Should Amanda and Clay trust this couple—and vice versa? What happened back in New York? Is the vacation home, isolated from civilization, a truly safe place for their families? And are they safe from one another?
Suspenseful and provocative, Rumaan Alam’s third novel is keenly attuned to the complexities of parenthood, race, and class. Leave the World Behind explores how our closest bonds are reshaped—and unexpected new ones are forged—in moments of crisis.
‘Well, the sun was shining. They felt that boded well – people turn any old thing into an omen. It was all just to say no clouds were to be seen. The sun where the sun always was. The sun persistent and indifferent.’ (page 1)
Leave the World Behind begins with Amanda and Clay heading off with their two children on a holiday outside New York. They are a middle-class family and this is immediately highlighted with Alam’s subtle writing — if I don’t tell you a hundred times how well Alam writes character traits with such ease and beauty, then please note that I am telling you now! Immediately we are shown-not-told that this family isn’t rich but, on this particular holiday, they indulge in some very expensive groceries — almost overbuying. It seems a silly detail to pick up on but, isn’t this what most of us do when on holiday, we shop ‘exotically’, go where we normally wouldn’t, and splurge on items which before we’d avoid? After arriving at their air BnB holiday home, they get really comfortable, as anyone would when on holiday — we’re talking late night hot tub dips (parents only) and wine on tap (again, parents only). The next day is no different: they beach, they drink, they lounge — until it’s revealed to us that Amanda’s cellphone can no longer connect to a signal.

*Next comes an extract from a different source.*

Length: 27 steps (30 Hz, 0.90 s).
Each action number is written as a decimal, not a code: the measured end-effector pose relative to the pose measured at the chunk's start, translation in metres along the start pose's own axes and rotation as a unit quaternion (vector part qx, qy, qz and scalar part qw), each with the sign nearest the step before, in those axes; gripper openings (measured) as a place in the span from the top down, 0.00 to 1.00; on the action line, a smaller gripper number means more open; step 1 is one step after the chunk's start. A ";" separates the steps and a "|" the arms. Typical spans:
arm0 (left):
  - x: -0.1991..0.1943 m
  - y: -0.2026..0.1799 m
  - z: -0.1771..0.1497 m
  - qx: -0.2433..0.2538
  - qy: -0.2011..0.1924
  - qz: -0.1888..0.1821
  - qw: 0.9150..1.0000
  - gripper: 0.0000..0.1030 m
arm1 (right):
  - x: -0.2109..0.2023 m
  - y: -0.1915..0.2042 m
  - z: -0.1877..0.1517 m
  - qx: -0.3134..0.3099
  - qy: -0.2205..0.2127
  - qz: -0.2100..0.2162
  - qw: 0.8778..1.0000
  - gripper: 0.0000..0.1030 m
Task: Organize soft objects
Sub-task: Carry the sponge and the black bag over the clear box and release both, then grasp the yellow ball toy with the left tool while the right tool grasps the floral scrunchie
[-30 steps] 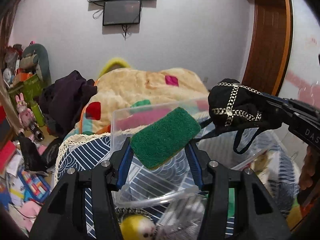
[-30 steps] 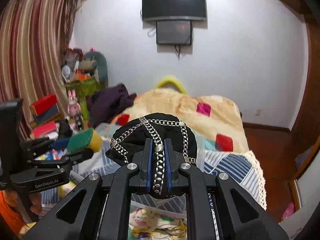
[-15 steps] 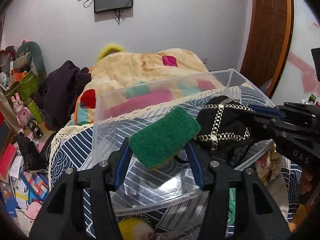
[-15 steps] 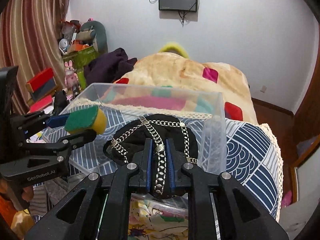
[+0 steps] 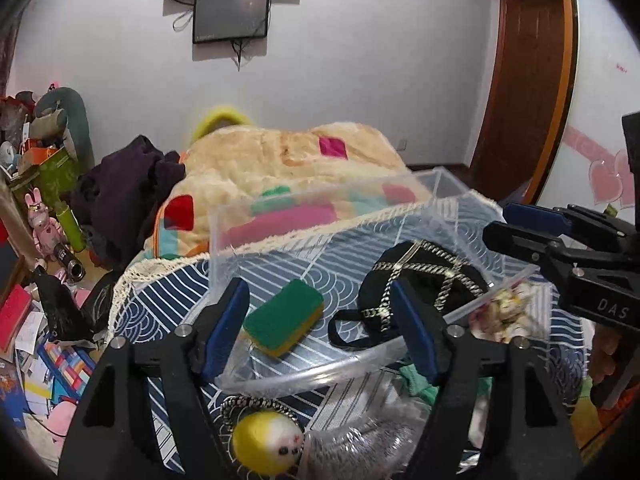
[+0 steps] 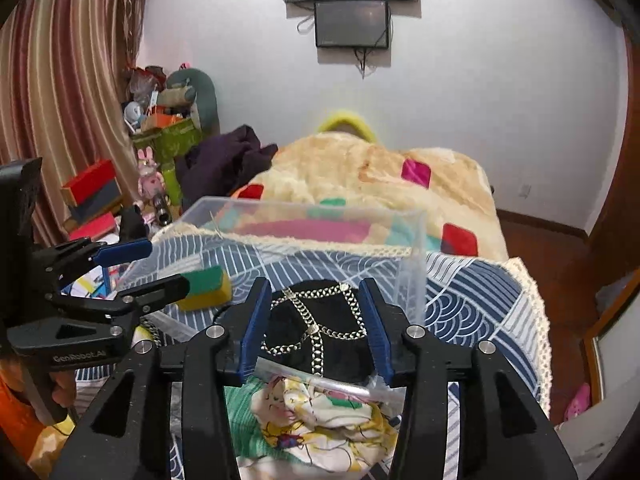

It’s late one night when two people show up at the door — the Washingtons, the house’s actual owners — and, after telling Clay and Amanda something crazy’s going on in New York City, they add that they’ve got nowhere else to go. From this point, Alam kick off this commentary on race, socio-economic status, comfortability in someone else’s home and who, ultimately, ‘holds rank’. An African-American family, the Washingtons seemingly have ‘more’ than Clay and Amanda and effectively ‘outrank’ them — according to Clay and Amanda — but not for reasons of race.
This novel is far more complex than it has been given credit for, not only is the style of writing compelling and astonishing, but the very idea of being ‘trapped’ with strangers you don’t know adds a level of intense fear and unease — and Alam’s execution of this story is, in my opinion, masterful. This book is both an easy and difficult read and, besides leaving you questioning your own prejudices, it may even scare you out of your pants.